Filastrocche per insegnare ad apprezzare figure leggendarie e valori che hanno scritto la storia della musica rock? Sì e non solo per i più piccoli.

Le “Filastrocche per sentirsi grandi” di Reno Brandoni
Reno Brandoni fotografato da Giancarlo Polacchini

L’esperienza di Brandoni come autore di libri per ragazzi ha inizio con Il Re del Blues (2017)
sulla vita di Robert Johnson, poi La notte in cui inventarono il rock (2018) su Jimi Hendrix e Una classica serata jazz, confronto tra generi in un dialogo immaginario tra Chopin e Petrucciani. Dopo quei primi libri illustrati che sembravano raccontare storie fantastiche riferendosi invece a vite vere «ho sentito la necessità di comunicare ai ragazzi un messaggio più completo. Ho scritto una storia composta da filastrocche e in essa ho analizzato tanti aspetti, anche contemporanei, legati alla musica».

Le “Filastrocche per sentirsi grandi” di Reno Brandoni 1
“Filastrocche per sentirsi grandi” (Curci, 2019)

Un’opera fruibile tanto come “romanzo di formazione” quanto come profonda riflessione sull’odierno e “distratto” ascolto dettato dalla musica liquida. «Quando Maria Elena Rosati mi propose di musicare alcune sue filastrocche ho subito pensato che potessero diventare un utile strumento per trattare questo argomento», spiega Brandoni. «La filastrocca è simbolo di un linguaggio comune sia all’infanzia che all’età adulta. E quando è musicata da un artista maturo cambia completamente contenuto. Così insieme a Stefano Nosei ho scritto un disco, le cui canzoni sono diventate il filo conduttore che porta una ragazzina alla maturità».

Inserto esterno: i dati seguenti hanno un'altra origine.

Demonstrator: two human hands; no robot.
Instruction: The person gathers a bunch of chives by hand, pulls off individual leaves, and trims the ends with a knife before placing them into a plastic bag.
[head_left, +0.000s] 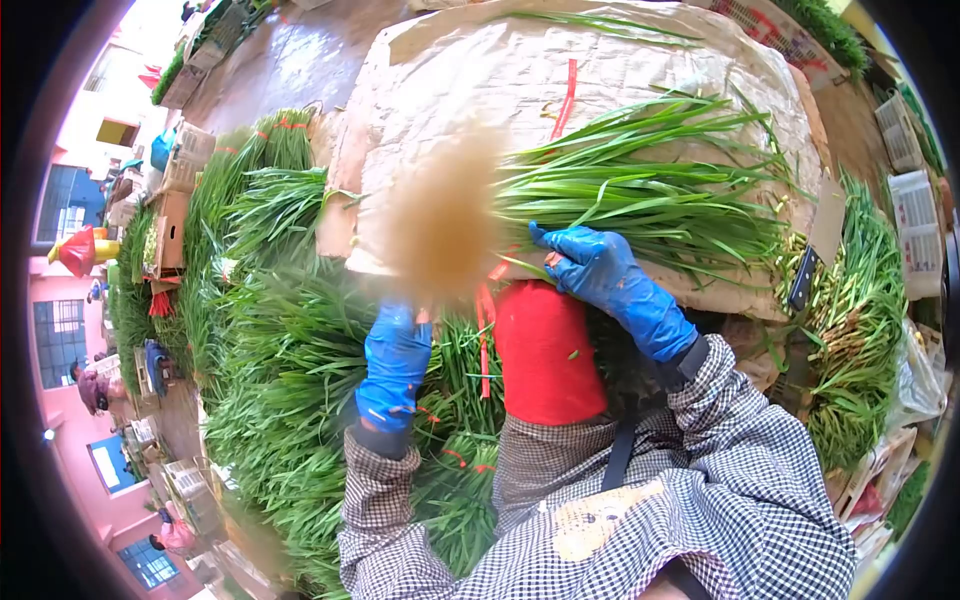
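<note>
While checked sleeves fill the near edge of the view, both hands are seen in blue gloves reaching forward over a heap of cut greens. The left hand is raised with its fingers curled toward a blurred patch just above it; what is gripped there, if anything, cannot be told. The right hand is laid on the stem end of a bunch of long green leaves, the fingers bent over the stems, so that the bunch appears to be pinned flat against the tabletop, which is covered with crumpled paper. A red object stands just below the right hand, between the two arms. Red ties are seen beside it and a red strip lies farther up on the paper, probably kept within reach for binding. At the right edge a dark-handled knife rests near more greens. Farther off, tied bundles are stacked at the left, and white crates stand at the right; their contents cannot be made out.
</note>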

Brandoni considera un futuro nel quale venga bloccato l’uso di smartphone e device nel caso in cui non si ascoltino le tracce proposte dalle playlist. E la protagonista Sara scongiurerà questa eventualità: «Riscoprirà con ogni filastrocca un vinile legato ad un bel ricordo di vita vissuta col proprio nonno. Fino a decidere di organizzare un flashmob che manderà in tilt il sistema di controllo, liberando la musica».  Leggere “Filastrocche per sentirsi grandi”: un motivo per gli adulti e uno per i più piccoli? «Gli adulti ritroveranno tanti spunti per incoraggiare i più giovani a mantenere una tradizione culturale che pian piano si sta perdendo. I ragazzi invece scopriranno bellezza e criticità attuali di un modo musicale che in qualche modo va salvato».